§ Assignment
Search the data for the string "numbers" and gather each line it is in.

§ Materials provided
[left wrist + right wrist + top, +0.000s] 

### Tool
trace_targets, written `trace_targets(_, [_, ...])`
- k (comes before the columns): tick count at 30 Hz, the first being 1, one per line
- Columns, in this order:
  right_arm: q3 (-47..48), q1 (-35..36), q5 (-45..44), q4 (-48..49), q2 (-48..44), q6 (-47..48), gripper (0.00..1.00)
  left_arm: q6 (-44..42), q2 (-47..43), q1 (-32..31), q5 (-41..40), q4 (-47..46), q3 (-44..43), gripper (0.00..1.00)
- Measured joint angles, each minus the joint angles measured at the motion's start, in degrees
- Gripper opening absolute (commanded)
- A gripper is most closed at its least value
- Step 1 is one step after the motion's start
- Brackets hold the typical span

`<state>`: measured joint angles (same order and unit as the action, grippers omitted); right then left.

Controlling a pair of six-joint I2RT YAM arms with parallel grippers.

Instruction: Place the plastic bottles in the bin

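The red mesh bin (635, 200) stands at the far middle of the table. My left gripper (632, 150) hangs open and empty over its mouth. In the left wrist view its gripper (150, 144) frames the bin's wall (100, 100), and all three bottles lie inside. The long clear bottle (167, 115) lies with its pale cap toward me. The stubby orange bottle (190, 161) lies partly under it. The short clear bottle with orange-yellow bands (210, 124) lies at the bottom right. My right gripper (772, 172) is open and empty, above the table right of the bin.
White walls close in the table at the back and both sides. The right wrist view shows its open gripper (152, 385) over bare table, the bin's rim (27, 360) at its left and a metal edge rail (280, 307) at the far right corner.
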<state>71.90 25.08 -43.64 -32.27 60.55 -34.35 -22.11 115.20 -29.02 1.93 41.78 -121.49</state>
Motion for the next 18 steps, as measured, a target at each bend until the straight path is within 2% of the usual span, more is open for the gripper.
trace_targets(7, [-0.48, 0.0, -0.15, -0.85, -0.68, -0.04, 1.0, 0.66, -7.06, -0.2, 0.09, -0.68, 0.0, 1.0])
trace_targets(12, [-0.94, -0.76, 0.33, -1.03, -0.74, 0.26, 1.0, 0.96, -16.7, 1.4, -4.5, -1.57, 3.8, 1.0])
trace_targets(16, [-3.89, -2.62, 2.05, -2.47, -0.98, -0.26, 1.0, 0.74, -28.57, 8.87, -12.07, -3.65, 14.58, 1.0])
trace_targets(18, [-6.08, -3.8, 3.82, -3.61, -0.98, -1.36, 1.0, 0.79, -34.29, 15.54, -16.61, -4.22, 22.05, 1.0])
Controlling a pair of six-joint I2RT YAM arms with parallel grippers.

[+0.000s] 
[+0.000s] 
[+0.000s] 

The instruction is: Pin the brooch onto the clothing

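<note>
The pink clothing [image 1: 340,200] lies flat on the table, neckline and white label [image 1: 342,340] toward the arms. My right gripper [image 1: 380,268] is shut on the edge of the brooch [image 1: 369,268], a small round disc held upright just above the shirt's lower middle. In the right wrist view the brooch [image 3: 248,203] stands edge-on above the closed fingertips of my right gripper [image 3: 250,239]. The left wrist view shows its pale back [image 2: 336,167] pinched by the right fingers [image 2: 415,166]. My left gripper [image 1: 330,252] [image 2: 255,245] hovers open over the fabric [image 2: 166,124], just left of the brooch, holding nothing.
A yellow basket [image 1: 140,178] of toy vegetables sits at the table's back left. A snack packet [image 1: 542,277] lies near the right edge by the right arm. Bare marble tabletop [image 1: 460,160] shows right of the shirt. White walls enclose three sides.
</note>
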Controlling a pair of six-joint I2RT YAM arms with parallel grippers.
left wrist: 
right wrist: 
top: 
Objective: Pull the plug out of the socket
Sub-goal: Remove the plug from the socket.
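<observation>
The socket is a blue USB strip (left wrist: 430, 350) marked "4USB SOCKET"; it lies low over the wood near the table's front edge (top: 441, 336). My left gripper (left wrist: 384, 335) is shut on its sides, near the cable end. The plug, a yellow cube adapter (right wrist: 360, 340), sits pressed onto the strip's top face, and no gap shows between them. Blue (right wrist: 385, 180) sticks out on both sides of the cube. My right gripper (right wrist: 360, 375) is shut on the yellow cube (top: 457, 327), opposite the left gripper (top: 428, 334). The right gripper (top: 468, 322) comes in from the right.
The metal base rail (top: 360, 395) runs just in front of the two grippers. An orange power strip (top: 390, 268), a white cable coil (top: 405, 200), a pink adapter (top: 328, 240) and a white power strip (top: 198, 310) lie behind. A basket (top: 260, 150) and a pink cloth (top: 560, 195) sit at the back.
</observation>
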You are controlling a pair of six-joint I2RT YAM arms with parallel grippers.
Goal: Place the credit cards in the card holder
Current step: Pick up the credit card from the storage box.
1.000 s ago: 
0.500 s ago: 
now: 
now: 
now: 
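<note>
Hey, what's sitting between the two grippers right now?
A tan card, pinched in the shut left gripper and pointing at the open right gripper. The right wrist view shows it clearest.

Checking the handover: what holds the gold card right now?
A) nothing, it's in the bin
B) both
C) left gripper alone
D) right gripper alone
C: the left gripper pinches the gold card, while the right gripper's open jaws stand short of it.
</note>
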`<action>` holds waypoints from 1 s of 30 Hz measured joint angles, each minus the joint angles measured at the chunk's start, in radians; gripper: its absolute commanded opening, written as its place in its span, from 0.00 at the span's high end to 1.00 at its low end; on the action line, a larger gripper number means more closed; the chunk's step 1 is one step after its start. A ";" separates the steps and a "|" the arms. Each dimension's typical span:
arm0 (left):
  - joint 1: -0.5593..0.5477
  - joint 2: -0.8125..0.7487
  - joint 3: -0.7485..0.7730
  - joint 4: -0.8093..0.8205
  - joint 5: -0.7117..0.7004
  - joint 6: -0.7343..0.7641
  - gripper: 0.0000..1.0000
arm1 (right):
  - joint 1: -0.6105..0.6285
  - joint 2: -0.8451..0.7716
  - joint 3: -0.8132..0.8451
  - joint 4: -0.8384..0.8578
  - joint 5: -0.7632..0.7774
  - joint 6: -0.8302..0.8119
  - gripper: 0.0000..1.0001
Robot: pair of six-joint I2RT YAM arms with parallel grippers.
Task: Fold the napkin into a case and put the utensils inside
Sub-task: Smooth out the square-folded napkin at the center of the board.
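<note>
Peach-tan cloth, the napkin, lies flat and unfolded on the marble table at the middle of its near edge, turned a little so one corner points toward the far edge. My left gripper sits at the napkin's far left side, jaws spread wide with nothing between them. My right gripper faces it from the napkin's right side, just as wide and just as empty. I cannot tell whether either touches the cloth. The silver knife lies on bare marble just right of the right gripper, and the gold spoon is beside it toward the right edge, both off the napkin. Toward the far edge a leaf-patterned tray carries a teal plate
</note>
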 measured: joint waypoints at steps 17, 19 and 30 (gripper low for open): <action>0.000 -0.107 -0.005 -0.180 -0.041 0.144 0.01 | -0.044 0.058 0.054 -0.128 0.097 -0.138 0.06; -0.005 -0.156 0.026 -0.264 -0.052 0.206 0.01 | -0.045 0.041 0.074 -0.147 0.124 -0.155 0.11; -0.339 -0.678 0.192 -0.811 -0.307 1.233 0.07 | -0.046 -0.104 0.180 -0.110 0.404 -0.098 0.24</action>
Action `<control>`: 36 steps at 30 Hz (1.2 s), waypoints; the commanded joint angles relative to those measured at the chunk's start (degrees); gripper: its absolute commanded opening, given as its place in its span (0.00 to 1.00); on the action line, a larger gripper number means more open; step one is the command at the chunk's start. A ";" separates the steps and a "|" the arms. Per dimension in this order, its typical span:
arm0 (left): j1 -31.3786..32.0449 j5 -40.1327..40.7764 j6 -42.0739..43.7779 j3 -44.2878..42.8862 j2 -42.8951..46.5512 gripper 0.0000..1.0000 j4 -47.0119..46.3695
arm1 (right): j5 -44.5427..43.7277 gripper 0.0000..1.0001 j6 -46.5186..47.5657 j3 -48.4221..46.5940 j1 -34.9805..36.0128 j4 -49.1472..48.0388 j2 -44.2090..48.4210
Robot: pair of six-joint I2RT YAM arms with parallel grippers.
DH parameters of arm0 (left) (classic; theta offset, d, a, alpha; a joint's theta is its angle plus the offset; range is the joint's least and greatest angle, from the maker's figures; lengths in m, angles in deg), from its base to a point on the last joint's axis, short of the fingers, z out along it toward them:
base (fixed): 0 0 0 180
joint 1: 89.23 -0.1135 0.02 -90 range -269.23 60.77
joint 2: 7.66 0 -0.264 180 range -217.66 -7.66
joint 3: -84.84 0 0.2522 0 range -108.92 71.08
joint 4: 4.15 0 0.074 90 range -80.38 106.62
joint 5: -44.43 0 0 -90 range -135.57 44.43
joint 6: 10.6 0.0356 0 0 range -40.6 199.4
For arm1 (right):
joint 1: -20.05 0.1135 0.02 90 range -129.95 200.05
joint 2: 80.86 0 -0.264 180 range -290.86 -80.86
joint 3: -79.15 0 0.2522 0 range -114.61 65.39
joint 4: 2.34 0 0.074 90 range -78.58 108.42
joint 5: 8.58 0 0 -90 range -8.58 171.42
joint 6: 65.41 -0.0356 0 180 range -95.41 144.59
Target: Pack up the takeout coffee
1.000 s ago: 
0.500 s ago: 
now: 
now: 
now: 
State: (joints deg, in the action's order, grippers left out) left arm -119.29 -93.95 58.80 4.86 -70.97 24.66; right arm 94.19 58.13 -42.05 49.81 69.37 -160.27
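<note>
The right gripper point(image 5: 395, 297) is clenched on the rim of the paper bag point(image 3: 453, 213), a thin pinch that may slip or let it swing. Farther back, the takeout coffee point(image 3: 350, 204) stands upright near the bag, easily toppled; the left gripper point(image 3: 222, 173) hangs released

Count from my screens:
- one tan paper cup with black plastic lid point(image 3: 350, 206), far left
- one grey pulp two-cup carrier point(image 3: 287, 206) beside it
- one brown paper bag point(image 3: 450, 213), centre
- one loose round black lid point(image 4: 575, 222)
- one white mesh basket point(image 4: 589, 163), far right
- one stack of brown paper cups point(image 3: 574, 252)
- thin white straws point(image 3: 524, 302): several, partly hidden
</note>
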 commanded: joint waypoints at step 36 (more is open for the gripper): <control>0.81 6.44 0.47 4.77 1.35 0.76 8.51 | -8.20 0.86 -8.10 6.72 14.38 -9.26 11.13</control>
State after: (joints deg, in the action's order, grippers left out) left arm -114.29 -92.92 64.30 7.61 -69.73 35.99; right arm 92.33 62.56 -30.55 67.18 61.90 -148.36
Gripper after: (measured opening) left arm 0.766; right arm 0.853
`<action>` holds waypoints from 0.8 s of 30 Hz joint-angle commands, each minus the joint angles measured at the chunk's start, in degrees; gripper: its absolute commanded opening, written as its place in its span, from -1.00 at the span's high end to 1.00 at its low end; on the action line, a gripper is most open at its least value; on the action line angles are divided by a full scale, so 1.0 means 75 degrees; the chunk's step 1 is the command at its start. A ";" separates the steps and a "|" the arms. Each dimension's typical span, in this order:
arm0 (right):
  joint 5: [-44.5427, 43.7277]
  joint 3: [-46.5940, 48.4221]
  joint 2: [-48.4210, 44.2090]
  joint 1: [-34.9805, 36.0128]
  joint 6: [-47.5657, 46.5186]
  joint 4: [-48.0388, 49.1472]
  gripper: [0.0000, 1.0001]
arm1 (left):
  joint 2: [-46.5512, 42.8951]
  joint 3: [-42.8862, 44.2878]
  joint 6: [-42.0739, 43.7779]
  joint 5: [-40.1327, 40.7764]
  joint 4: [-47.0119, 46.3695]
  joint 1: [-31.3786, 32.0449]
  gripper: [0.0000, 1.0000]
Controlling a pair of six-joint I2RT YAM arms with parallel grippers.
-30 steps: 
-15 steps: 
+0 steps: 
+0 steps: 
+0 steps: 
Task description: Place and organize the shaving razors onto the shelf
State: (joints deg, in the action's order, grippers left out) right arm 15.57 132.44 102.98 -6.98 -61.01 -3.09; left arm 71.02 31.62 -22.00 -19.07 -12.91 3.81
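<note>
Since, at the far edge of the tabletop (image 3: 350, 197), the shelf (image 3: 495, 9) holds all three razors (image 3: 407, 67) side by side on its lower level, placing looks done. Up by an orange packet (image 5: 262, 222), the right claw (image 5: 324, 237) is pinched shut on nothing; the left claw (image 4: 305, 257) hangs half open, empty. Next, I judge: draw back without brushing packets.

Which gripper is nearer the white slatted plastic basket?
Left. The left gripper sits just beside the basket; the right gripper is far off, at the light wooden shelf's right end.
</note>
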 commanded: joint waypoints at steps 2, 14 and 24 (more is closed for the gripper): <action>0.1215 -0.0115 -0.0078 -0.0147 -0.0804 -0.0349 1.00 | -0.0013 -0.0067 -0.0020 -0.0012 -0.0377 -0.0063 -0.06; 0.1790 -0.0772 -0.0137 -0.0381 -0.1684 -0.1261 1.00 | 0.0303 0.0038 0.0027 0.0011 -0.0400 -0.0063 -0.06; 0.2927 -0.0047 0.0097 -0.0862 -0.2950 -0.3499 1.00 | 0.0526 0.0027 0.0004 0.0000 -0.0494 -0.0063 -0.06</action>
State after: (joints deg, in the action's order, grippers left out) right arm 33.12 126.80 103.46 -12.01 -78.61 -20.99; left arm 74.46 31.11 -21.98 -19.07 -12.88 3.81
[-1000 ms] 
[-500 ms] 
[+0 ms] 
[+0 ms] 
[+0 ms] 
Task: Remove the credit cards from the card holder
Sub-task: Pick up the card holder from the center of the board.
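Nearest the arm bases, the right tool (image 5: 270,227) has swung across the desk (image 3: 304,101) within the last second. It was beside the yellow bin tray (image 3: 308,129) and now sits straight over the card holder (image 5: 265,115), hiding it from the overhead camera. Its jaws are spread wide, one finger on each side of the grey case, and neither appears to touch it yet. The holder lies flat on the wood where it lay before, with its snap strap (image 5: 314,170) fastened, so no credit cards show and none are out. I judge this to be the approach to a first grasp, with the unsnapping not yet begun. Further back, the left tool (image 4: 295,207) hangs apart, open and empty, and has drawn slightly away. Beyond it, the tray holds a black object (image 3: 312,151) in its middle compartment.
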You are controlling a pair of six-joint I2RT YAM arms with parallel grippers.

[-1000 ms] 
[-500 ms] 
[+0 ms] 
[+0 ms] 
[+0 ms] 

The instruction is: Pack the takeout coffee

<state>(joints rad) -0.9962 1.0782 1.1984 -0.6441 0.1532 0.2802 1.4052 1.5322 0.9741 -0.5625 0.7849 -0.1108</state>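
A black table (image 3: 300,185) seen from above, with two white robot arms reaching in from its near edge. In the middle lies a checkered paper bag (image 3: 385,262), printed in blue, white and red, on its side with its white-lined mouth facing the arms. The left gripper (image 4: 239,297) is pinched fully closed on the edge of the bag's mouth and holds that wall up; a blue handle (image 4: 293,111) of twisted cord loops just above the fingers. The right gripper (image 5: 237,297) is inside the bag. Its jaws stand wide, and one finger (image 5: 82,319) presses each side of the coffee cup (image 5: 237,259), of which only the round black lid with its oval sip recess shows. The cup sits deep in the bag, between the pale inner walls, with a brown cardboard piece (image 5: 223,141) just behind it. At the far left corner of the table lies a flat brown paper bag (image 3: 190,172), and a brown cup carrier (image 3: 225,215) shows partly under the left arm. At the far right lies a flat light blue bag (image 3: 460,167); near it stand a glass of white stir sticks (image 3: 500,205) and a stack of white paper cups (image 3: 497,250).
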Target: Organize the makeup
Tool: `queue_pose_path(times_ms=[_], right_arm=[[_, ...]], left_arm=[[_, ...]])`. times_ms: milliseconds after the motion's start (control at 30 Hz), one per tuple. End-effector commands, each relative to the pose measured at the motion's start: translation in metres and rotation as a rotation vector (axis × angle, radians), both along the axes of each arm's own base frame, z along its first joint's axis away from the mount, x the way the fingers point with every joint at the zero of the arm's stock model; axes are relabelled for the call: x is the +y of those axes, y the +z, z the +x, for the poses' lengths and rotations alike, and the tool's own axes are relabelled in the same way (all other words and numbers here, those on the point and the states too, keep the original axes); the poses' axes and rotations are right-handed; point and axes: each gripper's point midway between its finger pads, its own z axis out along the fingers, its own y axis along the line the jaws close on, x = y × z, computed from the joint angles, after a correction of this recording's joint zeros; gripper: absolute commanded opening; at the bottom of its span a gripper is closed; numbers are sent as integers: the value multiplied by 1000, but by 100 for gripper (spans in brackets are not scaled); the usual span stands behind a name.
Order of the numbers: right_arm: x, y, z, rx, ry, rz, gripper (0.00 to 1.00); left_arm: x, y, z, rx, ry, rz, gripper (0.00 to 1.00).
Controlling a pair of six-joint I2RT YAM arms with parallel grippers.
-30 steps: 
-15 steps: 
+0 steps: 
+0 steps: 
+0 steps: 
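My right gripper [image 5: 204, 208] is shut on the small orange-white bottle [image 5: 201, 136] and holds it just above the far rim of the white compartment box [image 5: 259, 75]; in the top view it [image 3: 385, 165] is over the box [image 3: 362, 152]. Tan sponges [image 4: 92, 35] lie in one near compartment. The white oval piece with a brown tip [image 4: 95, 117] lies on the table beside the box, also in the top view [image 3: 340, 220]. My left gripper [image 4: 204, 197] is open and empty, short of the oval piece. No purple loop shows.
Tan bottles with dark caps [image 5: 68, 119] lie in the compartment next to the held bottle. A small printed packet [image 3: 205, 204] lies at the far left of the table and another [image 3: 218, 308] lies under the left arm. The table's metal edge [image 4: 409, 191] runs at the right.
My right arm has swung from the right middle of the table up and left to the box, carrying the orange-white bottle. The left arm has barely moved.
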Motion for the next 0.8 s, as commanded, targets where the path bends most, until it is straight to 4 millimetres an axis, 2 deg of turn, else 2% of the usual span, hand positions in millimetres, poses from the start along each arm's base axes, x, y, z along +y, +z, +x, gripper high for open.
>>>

§ The completed task
Tool: `queue_pose_path(times_ms=[_], right_arm=[[_, ...]], left_arm=[[_, ...]])`. times_ms: milliseconds after the motion's start (control at 30 Hz), one per tuple. End-effector commands, each relative to the pose measured at the motion's start: translation in metres and rotation as a rotation vector (axis × angle, radians), both along the axes of each arm's own base frame, z along its first joint's axis away from the mount, x the way the fingers point with every joint at the zero of the arm's stock model; axes are relabelled for the call: x is the +y of those axes, y the +z, z the +x, for the poses' lengths and rotations alike, and the tool's own axes are relabelled in the same way (all other words and numbers here, those on the point and the states too, keep the original axes); the poses' axes and rotations are right-handed; point and axes: each gripper's point midway between its finger pads, its own z axis out along the fingers, its own y axis along the line the jaws close on, x = y × z, computed from the joint angles, after a correction of this recording's joint zeros; gripper: absolute commanded opening; at the bottom of its span a gripper is closed; numbers are sent as integers: the value multiplied by 1000, but by 100 for gripper (spans in brackets are not scaled); the usual span stands behind a name.
Order of the numbers: right_arm: x, y, z, rx, ry, rz, gripper (0.00 to 1.00); left_arm: x, y, z, rx, ry, rz, gripper (0.00 to 1.00).

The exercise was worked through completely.